A University of Leicester psychologist has concluded that modern listeners don't value music as much as their 19th-century counterparts did - and he blames the iPod and music downloading.

A team of researchers from Leicester, Surrey and York universities, led by Leicester School of Psychology's Dr Adrian North, questioned 346 mobile-phone users by text message. Over a 14-day period, they were daily asked to report back on music they had heard in the previous 24 hours.

The goal of the study was to determine "people's experiences of music in naturalistic, everyday circumstances", said Dr North.

The results: participants are highly exposed to music; they listen to more pop than classical, jazz or other forms; they tend to listen when they're on their own; they tend to hear more music at home than in public; music was usually experienced during the course of some activity other than deliberate music listening, and - guess what - "liking for the music varied depending on who the participant was with, where they were, and whether they had chosen to be able to hear music".
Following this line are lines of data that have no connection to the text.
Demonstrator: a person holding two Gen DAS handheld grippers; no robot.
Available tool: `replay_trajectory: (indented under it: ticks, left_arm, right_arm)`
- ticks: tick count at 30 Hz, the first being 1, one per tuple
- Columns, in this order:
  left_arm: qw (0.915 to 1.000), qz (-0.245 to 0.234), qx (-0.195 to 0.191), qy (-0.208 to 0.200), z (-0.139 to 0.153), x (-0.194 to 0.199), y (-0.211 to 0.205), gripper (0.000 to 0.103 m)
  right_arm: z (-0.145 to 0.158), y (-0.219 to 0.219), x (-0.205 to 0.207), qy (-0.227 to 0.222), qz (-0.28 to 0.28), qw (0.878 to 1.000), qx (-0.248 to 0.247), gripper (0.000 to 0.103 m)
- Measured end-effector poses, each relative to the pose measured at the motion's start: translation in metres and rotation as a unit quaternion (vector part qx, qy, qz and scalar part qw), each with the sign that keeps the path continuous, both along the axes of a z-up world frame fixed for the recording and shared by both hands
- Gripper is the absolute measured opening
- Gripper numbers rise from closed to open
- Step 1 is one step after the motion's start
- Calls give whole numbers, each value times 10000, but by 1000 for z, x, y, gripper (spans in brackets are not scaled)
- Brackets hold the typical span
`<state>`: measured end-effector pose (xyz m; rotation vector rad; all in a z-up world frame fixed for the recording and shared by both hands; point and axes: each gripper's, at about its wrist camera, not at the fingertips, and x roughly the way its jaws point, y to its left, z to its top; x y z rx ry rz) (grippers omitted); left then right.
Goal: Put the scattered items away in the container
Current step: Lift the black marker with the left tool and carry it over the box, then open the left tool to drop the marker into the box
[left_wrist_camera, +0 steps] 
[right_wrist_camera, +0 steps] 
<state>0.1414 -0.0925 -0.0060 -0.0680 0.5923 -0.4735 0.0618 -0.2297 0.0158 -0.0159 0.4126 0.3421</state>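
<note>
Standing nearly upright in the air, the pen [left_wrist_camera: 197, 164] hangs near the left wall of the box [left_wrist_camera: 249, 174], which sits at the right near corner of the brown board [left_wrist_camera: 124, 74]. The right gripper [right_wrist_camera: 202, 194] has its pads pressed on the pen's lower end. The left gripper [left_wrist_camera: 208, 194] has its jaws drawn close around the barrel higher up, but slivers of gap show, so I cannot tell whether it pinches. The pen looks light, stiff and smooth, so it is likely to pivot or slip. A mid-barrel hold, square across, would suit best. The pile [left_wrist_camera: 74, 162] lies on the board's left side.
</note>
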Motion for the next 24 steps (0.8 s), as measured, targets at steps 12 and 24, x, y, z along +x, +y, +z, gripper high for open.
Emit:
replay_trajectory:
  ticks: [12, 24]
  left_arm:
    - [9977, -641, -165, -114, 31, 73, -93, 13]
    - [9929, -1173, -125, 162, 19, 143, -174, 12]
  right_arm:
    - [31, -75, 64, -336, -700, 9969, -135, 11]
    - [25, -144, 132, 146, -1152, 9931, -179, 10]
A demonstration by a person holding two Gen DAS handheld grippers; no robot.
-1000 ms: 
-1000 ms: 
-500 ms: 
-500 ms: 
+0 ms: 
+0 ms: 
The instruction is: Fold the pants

All of which, we're sure, anyone could have told the researchers. Still, it's good to have it down in black and white, all statistically verified and everything. And it keeps academics off the streets.

In conclusion, Dr North notes: "In the 19th century, music was seen as a highly valued treasure with fundamental and near-mystical powers of human communication... Because so much music of different styles and genres is now so widely available via portable MP3 players and the internet, it is arguable that people now actively use music in everyday listening contexts to a much greater extent than hitherto.

"However, the degree of accessibility and choice has arguably led to a rather passive attitude towards music heard in everyday life: the present results indicate that music was rarely the focus of participants' concerns and was, instead, something that seemed to be taken rather for granted, a product that was to be consumed during the achievement of other goals."

All this is true, but has arguably been the case for the past 40 years, if not longer. Pop music is more accessible and more widely broadcast than other genres, so it's no wonder it's more widely heard and even, occasionally, listened to.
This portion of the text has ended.